**WHAT THE EXERCISE ASKS**
Output the data word for word. Begin at its first line and end at the line with "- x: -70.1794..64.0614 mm".
### DATASET SECTION ###
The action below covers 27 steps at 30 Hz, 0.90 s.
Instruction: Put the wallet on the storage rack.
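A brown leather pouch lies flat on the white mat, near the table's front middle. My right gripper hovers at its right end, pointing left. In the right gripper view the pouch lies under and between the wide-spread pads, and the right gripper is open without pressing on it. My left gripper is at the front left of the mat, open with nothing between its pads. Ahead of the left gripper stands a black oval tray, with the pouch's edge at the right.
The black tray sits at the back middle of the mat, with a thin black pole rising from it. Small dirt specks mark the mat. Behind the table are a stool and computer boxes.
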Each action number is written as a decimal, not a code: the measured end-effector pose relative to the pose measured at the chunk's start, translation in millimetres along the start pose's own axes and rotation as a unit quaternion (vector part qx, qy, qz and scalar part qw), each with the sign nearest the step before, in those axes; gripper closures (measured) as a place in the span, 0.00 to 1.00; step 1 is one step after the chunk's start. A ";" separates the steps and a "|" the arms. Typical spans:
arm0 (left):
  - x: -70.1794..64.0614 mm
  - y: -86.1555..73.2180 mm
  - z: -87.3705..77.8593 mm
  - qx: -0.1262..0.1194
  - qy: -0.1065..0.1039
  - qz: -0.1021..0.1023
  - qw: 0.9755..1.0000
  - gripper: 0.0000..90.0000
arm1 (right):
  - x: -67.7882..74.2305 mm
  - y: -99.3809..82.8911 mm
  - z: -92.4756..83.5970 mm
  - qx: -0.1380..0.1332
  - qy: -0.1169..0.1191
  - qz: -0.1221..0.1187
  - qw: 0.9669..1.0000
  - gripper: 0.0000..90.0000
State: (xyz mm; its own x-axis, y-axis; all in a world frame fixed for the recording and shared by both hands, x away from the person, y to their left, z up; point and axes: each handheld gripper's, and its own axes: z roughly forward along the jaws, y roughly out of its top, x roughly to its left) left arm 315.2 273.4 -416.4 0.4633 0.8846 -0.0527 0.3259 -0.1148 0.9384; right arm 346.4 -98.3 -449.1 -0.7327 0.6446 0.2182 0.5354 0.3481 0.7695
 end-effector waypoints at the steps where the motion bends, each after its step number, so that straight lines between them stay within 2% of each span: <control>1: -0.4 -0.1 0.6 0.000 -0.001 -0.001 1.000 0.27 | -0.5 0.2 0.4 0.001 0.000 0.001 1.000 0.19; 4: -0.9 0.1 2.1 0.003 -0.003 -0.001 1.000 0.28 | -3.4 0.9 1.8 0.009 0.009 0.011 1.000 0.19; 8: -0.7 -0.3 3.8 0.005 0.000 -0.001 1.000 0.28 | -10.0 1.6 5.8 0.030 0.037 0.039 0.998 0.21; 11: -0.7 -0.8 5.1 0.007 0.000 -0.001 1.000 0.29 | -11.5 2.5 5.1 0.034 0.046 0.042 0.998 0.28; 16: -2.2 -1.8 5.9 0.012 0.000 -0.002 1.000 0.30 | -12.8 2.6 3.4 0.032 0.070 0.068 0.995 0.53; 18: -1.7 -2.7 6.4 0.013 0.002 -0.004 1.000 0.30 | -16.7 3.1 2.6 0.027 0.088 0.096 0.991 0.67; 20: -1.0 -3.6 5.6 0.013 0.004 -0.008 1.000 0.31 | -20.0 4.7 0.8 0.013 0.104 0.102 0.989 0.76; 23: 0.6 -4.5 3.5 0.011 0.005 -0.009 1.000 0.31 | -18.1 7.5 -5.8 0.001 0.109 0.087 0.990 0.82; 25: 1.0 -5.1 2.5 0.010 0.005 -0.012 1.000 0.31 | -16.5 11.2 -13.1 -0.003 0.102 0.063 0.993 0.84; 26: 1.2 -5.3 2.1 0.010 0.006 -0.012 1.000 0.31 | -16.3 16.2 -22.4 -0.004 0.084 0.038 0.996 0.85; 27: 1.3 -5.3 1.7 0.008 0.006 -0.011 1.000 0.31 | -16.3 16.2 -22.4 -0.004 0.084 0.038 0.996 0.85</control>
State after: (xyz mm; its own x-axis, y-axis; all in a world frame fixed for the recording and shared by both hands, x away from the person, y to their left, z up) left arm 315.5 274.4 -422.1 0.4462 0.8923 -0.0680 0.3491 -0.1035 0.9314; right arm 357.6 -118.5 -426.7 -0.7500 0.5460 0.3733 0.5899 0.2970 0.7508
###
**TASK OUTPUT**
The action below covers 27 steps at 30 Hz, 0.90 s.
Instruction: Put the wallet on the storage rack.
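A brown leather pouch lies flat on the white mat, near the table's front middle. My right gripper hovers at its right end, pointing left. In the right gripper view the pouch lies under and between the wide-spread pads, and the right gripper is open without pressing on it. My left gripper is at the front left of the mat, open with nothing between its pads. Ahead of the left gripper stands a black oval tray, with the pouch's edge at the right.
The black tray sits at the back middle of the mat, with a thin black pole rising from it. Small dirt specks mark the mat. Behind the table are a stool and computer boxes.
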Each action number is written as a decimal, not a code: the measured end-effector pose relative to the pose measured at the chunk's start, translation in millimetres along the start pose's own axes and rotation as a unit quaternion (vector part qx, qy, qz and scalar part qw), each with the sign nearest the step before, in those axes; gripper closures (measured) as a place in the span, 0.00 to 1.00; step 1 is one step after the chunk's start. A ";" separates the steps and a "|" the arms. Typical spans:
arm0 (left):
  - x: -70.1794..64.0614 mm

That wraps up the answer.